Deployment Guide¶
Best practices for deploying KruxOS in production environments.
Deployment options¶
| Method | Best for | Setup time |
|---|---|---|
| Docker | Quick evaluation, CI/CD environments | 5 minutes |
| ISO image (VM) | Dedicated agent infrastructure | 15 minutes |
| ISO image (bare metal) | Maximum performance, air-gapped environments | 30 minutes |
Production checklist¶
Before deployment¶
- [ ] Choose a policy template appropriate for your environment
- [ ] Prepare agent names and purposes for initial registration
- [ ] Decide on external service connections (Gmail, etc.)
- [ ] Plan backup strategy and retention period
- [ ] Configure network firewall rules for ports 7700, 7701, 7800
System requirements¶
| Resource | Minimum | Recommended |
|---|---|---|
| CPU | 2 cores | 4 cores |
| RAM | 2 GB | 4 GB |
| Disk | 20 GB | 50 GB |
| Network | 1 Mbps | 10 Mbps |
| OS | x86_64 Linux | KruxOS ISO or Docker |
Network configuration¶
┌─────────────────────────────────────────────┐
│ Firewall │
│ │
│ Allow inbound: │
│ 7700/tcp ← Agent connections (internal) │
│ 7800/tcp ← Dashboard (admin network) │
│ │
│ Block inbound: │
│ 7701/tcp ← Supervision (localhost only) │
│ 7702/tcp ← OpenClaw bridge (if unused) │
│ │
│ Allow outbound: │
│ 443/tcp → Gmail API, update server │
│ 53/udp → DNS │
└─────────────────────────────────────────────┘
Supervision port
Port 7701 should never be exposed to untrusted networks. It provides session control (kill, pause) and live activity streaming. Restrict it to localhost or a management VLAN.
TLS configuration¶
The dashboard serves HTTPS with a self-signed certificate by default. For production:
Option 1: Let's Encrypt (recommended for public-facing)
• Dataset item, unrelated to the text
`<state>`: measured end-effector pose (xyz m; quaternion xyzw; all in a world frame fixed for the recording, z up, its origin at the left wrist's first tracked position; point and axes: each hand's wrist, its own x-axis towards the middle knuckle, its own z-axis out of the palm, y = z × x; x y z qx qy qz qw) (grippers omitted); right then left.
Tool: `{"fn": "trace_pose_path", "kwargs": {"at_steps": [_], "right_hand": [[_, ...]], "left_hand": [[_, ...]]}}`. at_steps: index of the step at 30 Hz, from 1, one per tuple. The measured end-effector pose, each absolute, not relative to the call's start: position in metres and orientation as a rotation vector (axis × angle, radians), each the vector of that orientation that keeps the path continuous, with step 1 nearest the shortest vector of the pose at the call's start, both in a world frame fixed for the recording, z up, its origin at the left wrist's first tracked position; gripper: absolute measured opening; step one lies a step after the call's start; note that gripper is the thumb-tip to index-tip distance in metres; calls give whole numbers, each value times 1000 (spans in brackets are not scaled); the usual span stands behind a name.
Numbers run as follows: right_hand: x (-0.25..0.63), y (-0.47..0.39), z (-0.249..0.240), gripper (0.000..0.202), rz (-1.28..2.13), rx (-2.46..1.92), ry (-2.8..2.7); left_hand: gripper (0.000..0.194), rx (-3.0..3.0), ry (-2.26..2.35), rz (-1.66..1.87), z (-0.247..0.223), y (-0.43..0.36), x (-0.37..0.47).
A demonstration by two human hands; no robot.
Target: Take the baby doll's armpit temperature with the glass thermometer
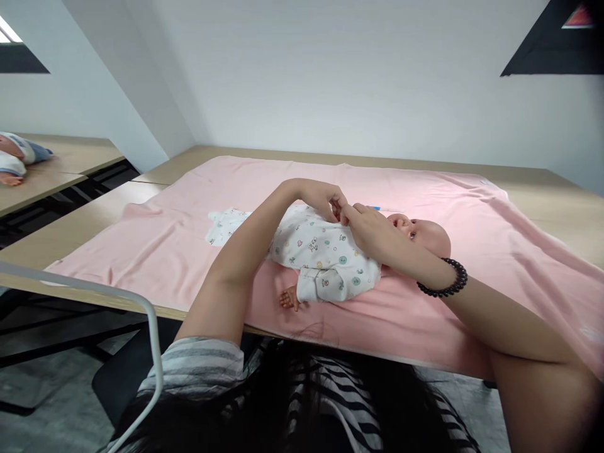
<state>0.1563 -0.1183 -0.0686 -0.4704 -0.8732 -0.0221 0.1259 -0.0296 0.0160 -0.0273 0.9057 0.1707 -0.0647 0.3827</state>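
Note:
A baby doll (427, 236) lies on its back on a pink blanket (179, 251), its head to the right. It wears a white printed shirt (309, 239), whose lower end spreads out to the left. The doll's near hand (289, 299) sticks out of its sleeve. Over the doll's far side, my left hand (323, 198) has its fingers curled closed at the shirt. My right hand (372, 229), reaching in across the doll's neck, meets it there with fingers pinched together. The fingertips largely hide the cloth between them and the doll's far arm.
Under the blanket stands a light wooden table (561, 207) against a white wall (330, 82). A small blue item (376, 208) shows behind my right hand. Another doll (16, 157) lies on a table at the far left. A white curved bar (153, 333) rises at the lower left.

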Motion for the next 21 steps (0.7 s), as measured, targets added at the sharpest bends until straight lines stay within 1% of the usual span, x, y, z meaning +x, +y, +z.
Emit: {"fn": "trace_pose_path", "kwargs": {"at_steps": [3,6,10,14,17,21], "right_hand": [[159,-117,-69,19,91,-1355,-2552],[160,-116,-70,14,90,-1302,-2534],[154,-117,-68,16,38,-1331,-2474],[149,-118,-64,26,79,-1468,-2434],[148,-118,-65,32,88,-1488,-2413],[146,-117,-70,33,-45,-1505,-2431]], "left_hand": [[31,2284,404,-209,-27,17,-31],[34,2277,411,-221,-28,19,-30],[38,2309,410,-190,-32,23,-31],[37,2325,442,-162,-35,26,-31],[36,2313,426,-159,-38,28,-32],[35,2264,398,-140,-42,32,-32]]}}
Configure in /etc/kruxos/config.yaml:
dashboard:
tls:
mode: letsencrypt
domain: agents.example.com
email: [email protected]
Option 2: Reverse proxy
Place nginx or Caddy in front of KruxOS:
server {
listen 443 ssl;
server_name agents.example.com;
ssl_certificate /etc/ssl/certs/agents.pem;
ssl_certificate_key /etc/ssl/private/agents.key;
# Dashboard
location / {
proxy_pass http://localhost:7800;
proxy_set_header Host $host;
}
# Agent WebSocket
location /ws {
proxy_pass http://localhost:7700;
proxy_http_version 1.1;
proxy_set_header Upgrade $http_upgrade;
proxy_set_header Connection "upgrade";
}
}
Policy configuration¶
Choose a starting policy¶
| Environment | Recommended template | Philosophy |
|---|---|---|
| Development / testing | personal-permissive |
Maximum agent autonomy |
| Team use | team-moderate |
Reads auto, writes notify, destructive = approval |
| Production | enterprise-restrictive |
All writes need approval |
Customize for your needs¶
Start with a template and customize. See the Policies guide for full YAML syntax.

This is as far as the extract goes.